* **Your task**: Your answer should reproduce the full set of records exactly as given.
=== Begin Enclosure ===
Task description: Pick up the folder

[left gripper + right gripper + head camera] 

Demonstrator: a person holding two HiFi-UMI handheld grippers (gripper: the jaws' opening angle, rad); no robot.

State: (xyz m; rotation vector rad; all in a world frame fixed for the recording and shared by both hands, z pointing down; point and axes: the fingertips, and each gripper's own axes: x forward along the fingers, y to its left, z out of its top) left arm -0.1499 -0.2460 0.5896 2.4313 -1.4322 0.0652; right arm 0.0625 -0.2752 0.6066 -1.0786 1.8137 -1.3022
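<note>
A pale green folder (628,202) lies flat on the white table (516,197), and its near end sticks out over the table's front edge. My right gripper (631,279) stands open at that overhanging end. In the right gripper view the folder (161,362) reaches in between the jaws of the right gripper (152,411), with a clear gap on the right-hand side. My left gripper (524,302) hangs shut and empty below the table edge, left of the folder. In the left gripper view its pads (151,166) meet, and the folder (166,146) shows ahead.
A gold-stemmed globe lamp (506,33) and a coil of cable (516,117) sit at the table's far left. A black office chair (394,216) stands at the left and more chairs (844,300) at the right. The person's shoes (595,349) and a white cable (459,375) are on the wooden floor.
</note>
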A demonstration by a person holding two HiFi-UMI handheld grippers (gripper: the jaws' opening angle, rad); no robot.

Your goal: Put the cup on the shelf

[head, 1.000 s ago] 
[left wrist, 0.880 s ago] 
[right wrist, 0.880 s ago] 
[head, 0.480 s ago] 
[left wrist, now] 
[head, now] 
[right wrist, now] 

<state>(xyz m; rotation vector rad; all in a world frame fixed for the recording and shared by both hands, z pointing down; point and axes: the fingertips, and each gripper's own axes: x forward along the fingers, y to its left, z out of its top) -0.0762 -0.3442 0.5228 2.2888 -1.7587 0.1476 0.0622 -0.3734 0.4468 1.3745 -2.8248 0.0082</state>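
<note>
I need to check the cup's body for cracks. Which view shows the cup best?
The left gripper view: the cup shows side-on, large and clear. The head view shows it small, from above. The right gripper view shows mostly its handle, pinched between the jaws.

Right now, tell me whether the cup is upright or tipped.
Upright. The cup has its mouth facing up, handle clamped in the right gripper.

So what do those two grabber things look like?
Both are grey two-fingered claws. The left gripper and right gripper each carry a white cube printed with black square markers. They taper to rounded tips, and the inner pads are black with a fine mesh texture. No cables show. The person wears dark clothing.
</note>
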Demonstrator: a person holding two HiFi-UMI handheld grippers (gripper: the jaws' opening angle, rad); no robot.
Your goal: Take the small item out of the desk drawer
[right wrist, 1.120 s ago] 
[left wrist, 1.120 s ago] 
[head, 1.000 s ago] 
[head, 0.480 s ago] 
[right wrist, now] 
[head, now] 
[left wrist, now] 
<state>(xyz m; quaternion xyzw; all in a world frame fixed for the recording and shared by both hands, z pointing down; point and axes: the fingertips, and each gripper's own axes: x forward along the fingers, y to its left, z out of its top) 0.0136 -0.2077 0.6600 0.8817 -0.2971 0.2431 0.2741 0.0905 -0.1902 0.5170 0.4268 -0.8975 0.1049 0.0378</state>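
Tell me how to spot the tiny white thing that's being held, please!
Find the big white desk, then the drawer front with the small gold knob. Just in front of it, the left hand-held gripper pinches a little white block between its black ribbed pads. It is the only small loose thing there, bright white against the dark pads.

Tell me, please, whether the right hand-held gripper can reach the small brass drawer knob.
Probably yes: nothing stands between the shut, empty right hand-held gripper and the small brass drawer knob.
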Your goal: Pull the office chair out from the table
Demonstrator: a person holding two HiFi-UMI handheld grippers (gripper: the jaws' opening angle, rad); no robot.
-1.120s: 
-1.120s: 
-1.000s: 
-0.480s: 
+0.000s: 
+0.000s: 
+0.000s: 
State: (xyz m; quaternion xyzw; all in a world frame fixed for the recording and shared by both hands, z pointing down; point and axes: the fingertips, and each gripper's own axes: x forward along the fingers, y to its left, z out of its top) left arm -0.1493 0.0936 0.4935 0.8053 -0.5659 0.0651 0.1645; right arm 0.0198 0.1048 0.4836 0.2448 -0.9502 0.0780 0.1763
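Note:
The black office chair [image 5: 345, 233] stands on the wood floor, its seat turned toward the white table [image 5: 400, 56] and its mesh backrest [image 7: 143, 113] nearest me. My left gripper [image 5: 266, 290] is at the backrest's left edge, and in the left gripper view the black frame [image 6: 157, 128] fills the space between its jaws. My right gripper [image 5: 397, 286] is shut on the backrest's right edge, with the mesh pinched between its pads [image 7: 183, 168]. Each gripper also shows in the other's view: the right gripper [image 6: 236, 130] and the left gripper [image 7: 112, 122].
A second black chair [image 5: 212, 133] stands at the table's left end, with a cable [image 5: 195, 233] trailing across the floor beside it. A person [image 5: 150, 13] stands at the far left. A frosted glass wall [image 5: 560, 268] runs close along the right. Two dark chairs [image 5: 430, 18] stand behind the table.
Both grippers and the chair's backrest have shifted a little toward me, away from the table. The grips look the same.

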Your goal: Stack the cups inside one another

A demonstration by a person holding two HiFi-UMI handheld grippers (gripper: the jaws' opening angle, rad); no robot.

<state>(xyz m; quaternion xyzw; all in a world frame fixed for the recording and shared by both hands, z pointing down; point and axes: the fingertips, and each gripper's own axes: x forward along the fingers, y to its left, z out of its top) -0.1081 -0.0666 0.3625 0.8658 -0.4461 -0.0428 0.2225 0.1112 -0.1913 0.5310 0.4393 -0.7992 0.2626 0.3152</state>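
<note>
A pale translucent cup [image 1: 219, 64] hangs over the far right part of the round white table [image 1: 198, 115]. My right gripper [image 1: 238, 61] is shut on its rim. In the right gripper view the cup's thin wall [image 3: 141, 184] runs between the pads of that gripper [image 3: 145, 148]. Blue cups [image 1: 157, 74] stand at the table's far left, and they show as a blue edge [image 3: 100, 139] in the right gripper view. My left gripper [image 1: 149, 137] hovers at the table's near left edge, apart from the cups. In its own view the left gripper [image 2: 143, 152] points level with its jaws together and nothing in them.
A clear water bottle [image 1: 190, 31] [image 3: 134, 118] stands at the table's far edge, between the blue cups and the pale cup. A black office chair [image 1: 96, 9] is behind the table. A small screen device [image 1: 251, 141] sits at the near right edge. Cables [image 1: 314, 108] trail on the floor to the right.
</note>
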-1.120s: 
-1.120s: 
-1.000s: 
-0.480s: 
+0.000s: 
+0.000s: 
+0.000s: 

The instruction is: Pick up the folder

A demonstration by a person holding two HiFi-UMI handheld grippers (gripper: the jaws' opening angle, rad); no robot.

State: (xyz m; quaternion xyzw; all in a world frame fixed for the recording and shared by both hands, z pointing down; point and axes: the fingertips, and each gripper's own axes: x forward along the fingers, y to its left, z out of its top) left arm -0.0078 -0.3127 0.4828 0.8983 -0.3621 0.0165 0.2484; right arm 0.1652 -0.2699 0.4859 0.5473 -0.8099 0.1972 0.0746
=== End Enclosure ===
* **Exercise output**:
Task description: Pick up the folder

[left gripper + right gripper + head camera] 

Demonstrator: a person holding two HiFi-UMI handheld grippers (gripper: the jaws' opening angle, rad); no robot.

State: (xyz m; rotation vector rad; all in a world frame fixed for the recording and shared by both hands, z pointing down; point and axes: the fingertips, and each gripper's own axes: x forward along the fingers, y to its left, z out of its top) left arm -0.1499 -0.2460 0.5896 2.4313 -1.4322 0.0652; right arm 0.0625 -0.2752 0.6066 -1.0786 1.8137 -1.3022
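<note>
A pale green folder (628,202) lies flat on the white table (516,197), and its near end sticks out over the table's front edge. My right gripper (631,279) stands open at that overhanging end. In the right gripper view the folder (161,362) reaches in between the jaws of the right gripper (152,411), with a clear gap on the right-hand side. My left gripper (524,302) hangs shut and empty below the table edge, left of the folder. In the left gripper view its pads (151,166) meet, and the folder (166,146) shows ahead.
A gold-stemmed globe lamp (506,33) and a coil of cable (516,117) sit at the table's far left. A black office chair (394,216) stands at the left and more chairs (844,300) at the right. The person's shoes (595,349) and a white cable (459,375) are on the wooden floor.
</note>
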A demonstration by a person holding two HiFi-UMI handheld grippers (gripper: the jaws' opening angle, rad); no robot.

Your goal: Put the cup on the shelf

[head, 1.000 s ago] 
[left wrist, 0.880 s ago] 
[right wrist, 0.880 s ago] 
[head, 0.480 s ago] 
[left wrist, now] 
[head, now] 
[right wrist, now] 

<state>(xyz m; rotation vector rad; all in a world frame fixed for the recording and shared by both hands, z pointing down; point and axes: the fingertips, and each gripper's own axes: x forward along the fingers, y to its left, z out of its top) -0.0762 -0.3442 0.5228 2.2888 -1.7587 0.1476 0.0622 -0.3734 0.4468 1.3745 -2.8248 0.0082</state>
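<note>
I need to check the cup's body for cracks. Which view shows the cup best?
The left gripper view: the cup shows side-on, large and clear. The head view shows it small, from above. The right gripper view shows mostly its handle, pinched between the jaws.

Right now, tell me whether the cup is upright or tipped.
Upright. The cup has its mouth facing up, handle clamped in the right gripper.

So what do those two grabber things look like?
Both are grey two-fingered claws. The left gripper and right gripper each carry a white cube printed with black square markers. They taper to rounded tips, and the inner pads are black with a fine mesh texture. No cables show. The person wears dark clothing.
</note>
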Demonstrator: a person holding two HiFi-UMI handheld grippers (gripper: the jaws' opening angle, rad); no robot.
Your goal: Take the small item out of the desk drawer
[right wrist, 1.120 s ago] 
[left wrist, 1.120 s ago] 
[head, 1.000 s ago] 
[head, 0.480 s ago] 
[right wrist, now] 
[head, now] 
[left wrist, now] 
<state>(xyz m; quaternion xyzw; all in a world frame fixed for the recording and shared by both hands, z pointing down; point and axes: the fingertips, and each gripper's own axes: x forward along the fingers, y to its left, z out of its top) 0.0136 -0.2077 0.6600 0.8817 -0.2971 0.2431 0.2741 0.0905 -0.1902 0.5170 0.4268 -0.8975 0.1049 0.0378</state>
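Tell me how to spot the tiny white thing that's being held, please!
Find the big white desk, then the drawer front with the small gold knob. Just in front of it, the left hand-held gripper pinches a little white block between its black ribbed pads. It is the only small loose thing there, bright white against the dark pads.

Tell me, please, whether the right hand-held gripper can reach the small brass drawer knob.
Probably yes: nothing stands between the shut, empty right hand-held gripper and the small brass drawer knob.
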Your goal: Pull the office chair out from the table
Demonstrator: a person holding two HiFi-UMI handheld grippers (gripper: the jaws' opening angle, rad); no robot.
-1.120s: 
-1.120s: 
-1.000s: 
-0.480s: 
+0.000s: 
+0.000s: 
+0.000s: 
State: (xyz m; quaternion xyzw; all in a world frame fixed for the recording and shared by both hands, z pointing down; point and axes: the fingertips, and each gripper's own axes: x forward along the fingers, y to its left, z out of its top) left arm -0.1493 0.0936 0.4935 0.8053 -0.5659 0.0651 0.1645; right arm 0.0198 0.1048 0.4836 0.2448 -0.9502 0.0780 0.1763
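Note:
The black office chair [image 5: 345, 233] stands on the wood floor, its seat turned toward the white table [image 5: 400, 56] and its mesh backrest [image 7: 143, 113] nearest me. My left gripper [image 5: 266, 290] is at the backrest's left edge, and in the left gripper view the black frame [image 6: 157, 128] fills the space between its jaws. My right gripper [image 5: 397, 286] is shut on the backrest's right edge, with the mesh pinched between its pads [image 7: 183, 168]. Each gripper also shows in the other's view: the right gripper [image 6: 236, 130] and the left gripper [image 7: 112, 122].
A second black chair [image 5: 212, 133] stands at the table's left end, with a cable [image 5: 195, 233] trailing across the floor beside it. A person [image 5: 150, 13] stands at the far left. A frosted glass wall [image 5: 560, 268] runs close along the right. Two dark chairs [image 5: 430, 18] stand behind the table.
Both grippers and the chair's backrest have shifted a little toward me, away from the table. The grips look the same.
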
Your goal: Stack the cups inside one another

A demonstration by a person holding two HiFi-UMI handheld grippers (gripper: the jaws' opening angle, rad); no robot.

<state>(xyz m; quaternion xyzw; all in a world frame fixed for the recording and shared by both hands, z pointing down; point and axes: the fingertips, and each gripper's own axes: x forward along the fingers, y to its left, z out of its top) -0.1081 -0.0666 0.3625 0.8658 -0.4461 -0.0428 0.2225 0.1112 -0.1913 0.5310 0.4393 -0.7992 0.2626 0.3152</state>
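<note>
A pale translucent cup [image 1: 219, 64] hangs over the far right part of the round white table [image 1: 198, 115]. My right gripper [image 1: 238, 61] is shut on its rim. In the right gripper view the cup's thin wall [image 3: 141, 184] runs between the pads of that gripper [image 3: 145, 148]. Blue cups [image 1: 157, 74] stand at the table's far left, and they show as a blue edge [image 3: 100, 139] in the right gripper view. My left gripper [image 1: 149, 137] hovers at the table's near left edge, apart from the cups. In its own view the left gripper [image 2: 143, 152] points level with its jaws together and nothing in them.
A clear water bottle [image 1: 190, 31] [image 3: 134, 118] stands at the table's far edge, between the blue cups and the pale cup. A black office chair [image 1: 96, 9] is behind the table. A small screen device [image 1: 251, 141] sits at the near right edge. Cables [image 1: 314, 108] trail on the floor to the right.
</note>
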-1.120s: 
-1.120s: 
-1.000s: 
-0.480s: 
+0.000s: 
+0.000s: 
+0.000s: 

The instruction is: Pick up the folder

A demonstration by a person holding two HiFi-UMI handheld grippers (gripper: the jaws' opening angle, rad); no robot.

State: (xyz m; quaternion xyzw; all in a world frame fixed for the recording and shared by both hands, z pointing down; point and axes: the fingertips, and each gripper's own axes: x forward along the fingers, y to its left, z out of its top) left arm -0.0078 -0.3127 0.4828 0.8983 -0.3621 0.0165 0.2484; right arm 0.1652 -0.2699 0.4859 0.5473 -0.8099 0.1972 0.0746

No more output is required for this exercise.